===== DATA SECTION =====
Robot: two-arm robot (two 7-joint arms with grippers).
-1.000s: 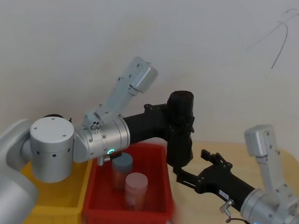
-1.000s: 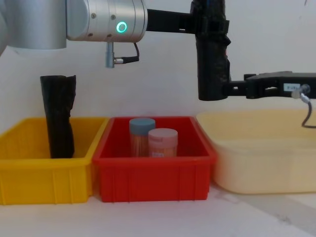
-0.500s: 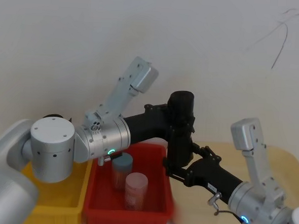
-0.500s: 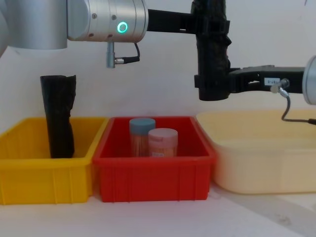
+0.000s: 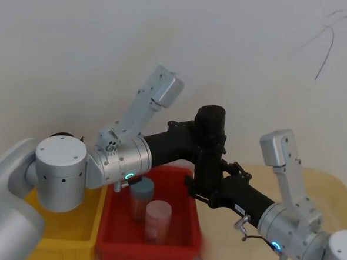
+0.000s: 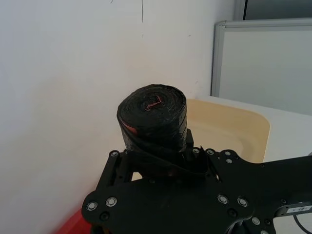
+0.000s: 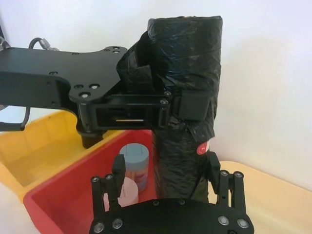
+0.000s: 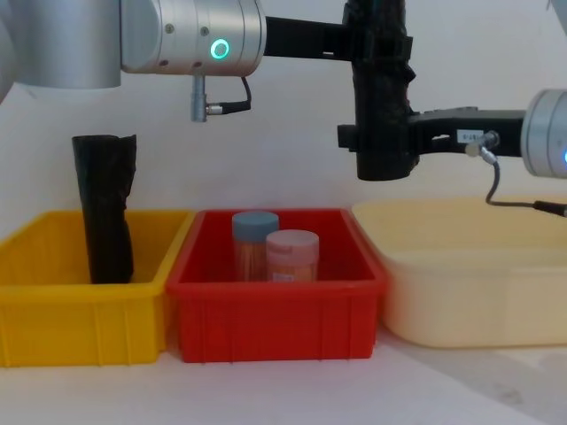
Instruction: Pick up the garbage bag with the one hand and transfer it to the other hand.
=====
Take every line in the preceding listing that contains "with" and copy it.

# RESULT OF THIS TASK
Robot: two-arm robot (two 7-joint arms with grippers).
Instruction: Pick up the garbage bag with the one hand and transfer it to the other hand.

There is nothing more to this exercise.